Dan Yun Li v. Mukasey

312 F. App'x 362
CourtCourt of Appeals for the Second Circuit
DecidedJune 18, 2008
DocketNo. 07-2235-ag
StatusPublished

This text of 312 F. App'x 362 (Dan Yun Li v. Mukasey) is published on Counsel Stack Legal Research, covering Court of Appeals for the Second Circuit primary law. Counsel Stack provides free access to over 12 million legal documents including statutes, case law, regulations, and constitutions.

Bluebook
Dan Yun Li v. Mukasey, 312 F. App'x 362 (2d Cir. 2008).

Opinion

SUMMARY ORDER

Dan Yun Li, a native and citizen of the People’s Republic of China, seeks review of an April 26, 2007 order of the BIA affirming the November 8, 2005 decision of Immigration Judge (“IJ”) Barbara A. Nelson, which denied his application for asylum, withholding of removal, and relief under the Convention Against Torture (“CAT”). In re Li, Dan Yun, No. A96 178 518 (B.I.A. Apr. 26, 2007), aff'g No. A96 178 518 (Immig. Ct. N.Y. City Nov. 8, 2005). We assume the parties’ familiarity with the underlying facts and procedural history in this case.

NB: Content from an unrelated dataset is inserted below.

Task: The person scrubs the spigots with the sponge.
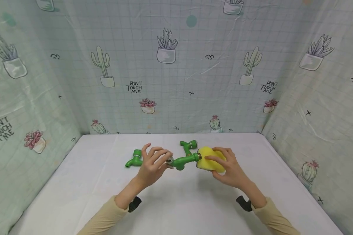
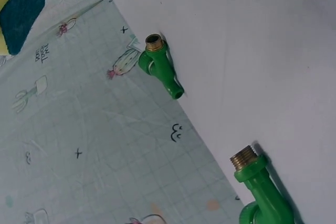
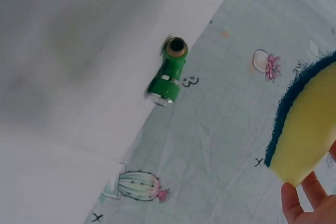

When the BIA adopts the decision of the IJ and supplements the IJ’s decision, this Court reviews the decision of the IJ as supplemented by the BIA. See Yan Chen v. Gonzales, 417 F.3d 268, 271 (2d Cir.2005). We review the agency’s factual findings under the substantial evidence standard, treating them as “conclusive unless any reasonable adjudicator would be compelled to conclude to the contrary.” 8 U.S.C. § 1252(b)(4)(B); see, e.g., Zhou Yun Zhang v. INS, 386 F.3d 66, 73 & n. 7 (2d Cir.2004), overruled in part on other grounds by Shi Liang Lin v. U.S. Dep’t of [364]*364Justice, 494 F.3d 296, 305 (2d Cir.2007). “Substantial evidence” review “gives the agency the benefit of the doubt, since it requires not the degree of evidence which satisfies the court that the requisite fact exists, but merely the degree which could satisfy a reasonable factfinder.” Allentown Mack Sales & Serv., Inc. v. NLRB, 522 U.S. 359, 377, 118 S.Ct. 818, 139 L.Ed.2d 797 (1998).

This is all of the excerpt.